Data provided:

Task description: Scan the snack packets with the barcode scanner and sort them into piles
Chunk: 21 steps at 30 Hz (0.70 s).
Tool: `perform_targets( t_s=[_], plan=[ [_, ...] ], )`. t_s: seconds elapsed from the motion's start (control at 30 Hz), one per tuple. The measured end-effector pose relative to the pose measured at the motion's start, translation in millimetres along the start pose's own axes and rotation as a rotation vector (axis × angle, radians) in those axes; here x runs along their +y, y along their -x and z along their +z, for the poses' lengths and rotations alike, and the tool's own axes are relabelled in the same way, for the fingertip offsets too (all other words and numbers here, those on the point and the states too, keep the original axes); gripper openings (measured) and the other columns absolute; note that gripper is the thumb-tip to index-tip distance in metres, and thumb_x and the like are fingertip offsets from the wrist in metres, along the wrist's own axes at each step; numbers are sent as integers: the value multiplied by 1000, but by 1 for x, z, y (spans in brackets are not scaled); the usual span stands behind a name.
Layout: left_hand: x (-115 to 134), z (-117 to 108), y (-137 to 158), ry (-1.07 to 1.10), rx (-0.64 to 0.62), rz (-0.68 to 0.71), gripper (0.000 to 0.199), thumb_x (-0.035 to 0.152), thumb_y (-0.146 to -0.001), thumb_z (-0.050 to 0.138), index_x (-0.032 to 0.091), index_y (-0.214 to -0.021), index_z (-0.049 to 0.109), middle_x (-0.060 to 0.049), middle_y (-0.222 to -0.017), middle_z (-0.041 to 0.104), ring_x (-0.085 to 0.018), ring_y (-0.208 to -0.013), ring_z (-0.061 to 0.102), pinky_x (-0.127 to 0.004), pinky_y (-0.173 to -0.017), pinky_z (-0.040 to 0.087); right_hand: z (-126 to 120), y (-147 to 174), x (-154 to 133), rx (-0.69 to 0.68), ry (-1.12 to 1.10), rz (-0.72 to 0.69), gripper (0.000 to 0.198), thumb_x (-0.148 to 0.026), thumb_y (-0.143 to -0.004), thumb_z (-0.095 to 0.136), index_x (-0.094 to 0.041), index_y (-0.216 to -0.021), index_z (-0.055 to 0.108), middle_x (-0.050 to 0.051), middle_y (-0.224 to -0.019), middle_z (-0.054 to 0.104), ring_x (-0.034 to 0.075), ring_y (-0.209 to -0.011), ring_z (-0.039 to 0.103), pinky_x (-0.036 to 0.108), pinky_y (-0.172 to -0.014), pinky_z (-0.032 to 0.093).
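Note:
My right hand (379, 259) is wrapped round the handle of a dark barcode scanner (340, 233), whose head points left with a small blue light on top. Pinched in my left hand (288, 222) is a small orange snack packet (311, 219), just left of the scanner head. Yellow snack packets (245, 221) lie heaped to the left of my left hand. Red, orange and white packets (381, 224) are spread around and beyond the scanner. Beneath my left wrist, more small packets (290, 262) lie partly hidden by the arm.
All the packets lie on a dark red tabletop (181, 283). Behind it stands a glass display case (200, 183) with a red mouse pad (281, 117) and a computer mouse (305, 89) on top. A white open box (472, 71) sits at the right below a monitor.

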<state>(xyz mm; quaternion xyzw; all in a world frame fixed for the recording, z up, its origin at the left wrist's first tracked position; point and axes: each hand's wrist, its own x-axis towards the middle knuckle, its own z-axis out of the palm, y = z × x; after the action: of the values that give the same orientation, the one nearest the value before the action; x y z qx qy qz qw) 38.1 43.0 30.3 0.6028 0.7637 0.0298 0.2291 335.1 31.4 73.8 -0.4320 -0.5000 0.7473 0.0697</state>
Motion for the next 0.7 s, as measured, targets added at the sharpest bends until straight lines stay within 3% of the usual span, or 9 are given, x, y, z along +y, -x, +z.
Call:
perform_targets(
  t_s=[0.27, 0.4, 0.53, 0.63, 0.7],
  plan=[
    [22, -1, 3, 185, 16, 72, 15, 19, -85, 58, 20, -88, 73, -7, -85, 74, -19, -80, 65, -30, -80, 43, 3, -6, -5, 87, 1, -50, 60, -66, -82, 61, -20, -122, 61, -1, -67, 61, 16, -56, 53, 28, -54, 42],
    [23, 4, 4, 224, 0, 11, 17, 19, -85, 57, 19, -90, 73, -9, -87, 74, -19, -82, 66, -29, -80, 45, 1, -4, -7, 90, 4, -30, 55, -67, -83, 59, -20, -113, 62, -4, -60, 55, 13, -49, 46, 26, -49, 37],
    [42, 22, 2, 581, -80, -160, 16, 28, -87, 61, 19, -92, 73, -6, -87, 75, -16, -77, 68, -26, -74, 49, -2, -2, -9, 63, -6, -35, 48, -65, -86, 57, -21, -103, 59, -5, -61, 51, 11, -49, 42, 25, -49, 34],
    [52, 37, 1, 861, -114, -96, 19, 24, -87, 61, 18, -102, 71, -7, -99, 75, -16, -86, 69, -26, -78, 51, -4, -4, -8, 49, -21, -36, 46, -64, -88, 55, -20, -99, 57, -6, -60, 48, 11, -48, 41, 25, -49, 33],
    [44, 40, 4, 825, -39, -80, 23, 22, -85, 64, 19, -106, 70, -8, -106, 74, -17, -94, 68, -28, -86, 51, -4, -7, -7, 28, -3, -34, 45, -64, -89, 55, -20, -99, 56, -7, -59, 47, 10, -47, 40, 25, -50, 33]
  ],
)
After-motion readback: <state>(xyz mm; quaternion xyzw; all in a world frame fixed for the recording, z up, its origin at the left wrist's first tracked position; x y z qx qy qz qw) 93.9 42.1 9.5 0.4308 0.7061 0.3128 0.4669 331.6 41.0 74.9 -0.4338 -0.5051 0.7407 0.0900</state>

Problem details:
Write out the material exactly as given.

Reply:
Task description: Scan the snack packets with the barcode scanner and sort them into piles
Chunk: 21 steps at 30 Hz (0.70 s).
Tool: `perform_targets( t_s=[_], plan=[ [_, ...] ], )`. t_s: seconds elapsed from the motion's start (control at 30 Hz), one per tuple. The measured end-effector pose relative to the pose measured at the motion's start, translation in millimetres along the start pose's own axes and rotation as a rotation vector (axis × angle, radians) in those axes; here x runs along their +y, y along their -x and z along their +z, for the poses' lengths and rotations alike, and the tool's own axes are relabelled in the same way, for the fingertip offsets too (all other words and numbers here, those on the point and the states too, keep the original axes); gripper openings (measured) and the other columns absolute; note that gripper is the thumb-tip to index-tip distance in metres, and thumb_x and the like are fingertip offsets from the wrist in metres, along the wrist's own axes at each step; numbers are sent as integers: the value multiplied by 1000, but by 1 for x, z, y (spans in brackets are not scaled); the usual span stands behind a name.
Layout: left_hand: x (-115 to 134), z (-117 to 108), y (-137 to 158), ry (-1.07 to 1.10), rx (-0.64 to 0.62), rz (-0.68 to 0.71), gripper (0.000 to 0.199), thumb_x (-0.035 to 0.152), thumb_y (-0.146 to -0.001), thumb_z (-0.050 to 0.138), index_x (-0.032 to 0.091), index_y (-0.214 to -0.021), index_z (-0.049 to 0.109), middle_x (-0.060 to 0.049), middle_y (-0.222 to -0.017), middle_z (-0.041 to 0.104), ring_x (-0.085 to 0.018), ring_y (-0.208 to -0.013), ring_z (-0.061 to 0.102), pinky_x (-0.127 to 0.004), pinky_y (-0.173 to -0.017), pinky_z (-0.040 to 0.087); right_hand: z (-126 to 120), y (-147 to 174), x (-154 to 133), rx (-0.69 to 0.68), ry (-1.12 to 1.10), rz (-0.72 to 0.69), gripper (0.000 to 0.198), thumb_x (-0.148 to 0.026), thumb_y (-0.143 to -0.004), thumb_z (-0.095 to 0.136), index_x (-0.094 to 0.041), index_y (-0.216 to -0.021), index_z (-0.055 to 0.108), middle_x (-0.050 to 0.051), middle_y (-0.224 to -0.019), middle_z (-0.054 to 0.104), ring_x (-0.034 to 0.075), ring_y (-0.209 to -0.011), ring_z (-0.039 to 0.103), pinky_x (-0.036 to 0.108), pinky_y (-0.172 to -0.014), pinky_z (-0.032 to 0.093).
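Note:
My right hand (379, 259) is wrapped round the handle of a dark barcode scanner (340, 233), whose head points left with a small blue light on top. Pinched in my left hand (288, 222) is a small orange snack packet (311, 219), just left of the scanner head. Yellow snack packets (245, 221) lie heaped to the left of my left hand. Red, orange and white packets (381, 224) are spread around and beyond the scanner. Beneath my left wrist, more small packets (290, 262) lie partly hidden by the arm.
All the packets lie on a dark red tabletop (181, 283). Behind it stands a glass display case (200, 183) with a red mouse pad (281, 117) and a computer mouse (305, 89) on top. A white open box (472, 71) sits at the right below a monitor.
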
<state>(xyz mm; quaternion xyzw; all in a world frame fixed for the recording, z up, its origin at the left wrist's first tracked position; point and axes: each hand's wrist, its own x-axis towards the middle knuckle, its own z-axis out of the palm, y = z × x; after the action: of the values that give the same orientation, the one nearest the value before the action; x y z qx qy qz qw) 38.1 43.0 30.3 0.6028 0.7637 0.0298 0.2291 335.1 31.4 73.8 -0.4320 -0.5000 0.7473 0.0697</state>
Motion for the next 0.7 s, as measured, targets added at the sharpest bends until straight lines stay within 3% of the usual span, or 9 are given, x, y, z along +y, -x, +z.
Call:
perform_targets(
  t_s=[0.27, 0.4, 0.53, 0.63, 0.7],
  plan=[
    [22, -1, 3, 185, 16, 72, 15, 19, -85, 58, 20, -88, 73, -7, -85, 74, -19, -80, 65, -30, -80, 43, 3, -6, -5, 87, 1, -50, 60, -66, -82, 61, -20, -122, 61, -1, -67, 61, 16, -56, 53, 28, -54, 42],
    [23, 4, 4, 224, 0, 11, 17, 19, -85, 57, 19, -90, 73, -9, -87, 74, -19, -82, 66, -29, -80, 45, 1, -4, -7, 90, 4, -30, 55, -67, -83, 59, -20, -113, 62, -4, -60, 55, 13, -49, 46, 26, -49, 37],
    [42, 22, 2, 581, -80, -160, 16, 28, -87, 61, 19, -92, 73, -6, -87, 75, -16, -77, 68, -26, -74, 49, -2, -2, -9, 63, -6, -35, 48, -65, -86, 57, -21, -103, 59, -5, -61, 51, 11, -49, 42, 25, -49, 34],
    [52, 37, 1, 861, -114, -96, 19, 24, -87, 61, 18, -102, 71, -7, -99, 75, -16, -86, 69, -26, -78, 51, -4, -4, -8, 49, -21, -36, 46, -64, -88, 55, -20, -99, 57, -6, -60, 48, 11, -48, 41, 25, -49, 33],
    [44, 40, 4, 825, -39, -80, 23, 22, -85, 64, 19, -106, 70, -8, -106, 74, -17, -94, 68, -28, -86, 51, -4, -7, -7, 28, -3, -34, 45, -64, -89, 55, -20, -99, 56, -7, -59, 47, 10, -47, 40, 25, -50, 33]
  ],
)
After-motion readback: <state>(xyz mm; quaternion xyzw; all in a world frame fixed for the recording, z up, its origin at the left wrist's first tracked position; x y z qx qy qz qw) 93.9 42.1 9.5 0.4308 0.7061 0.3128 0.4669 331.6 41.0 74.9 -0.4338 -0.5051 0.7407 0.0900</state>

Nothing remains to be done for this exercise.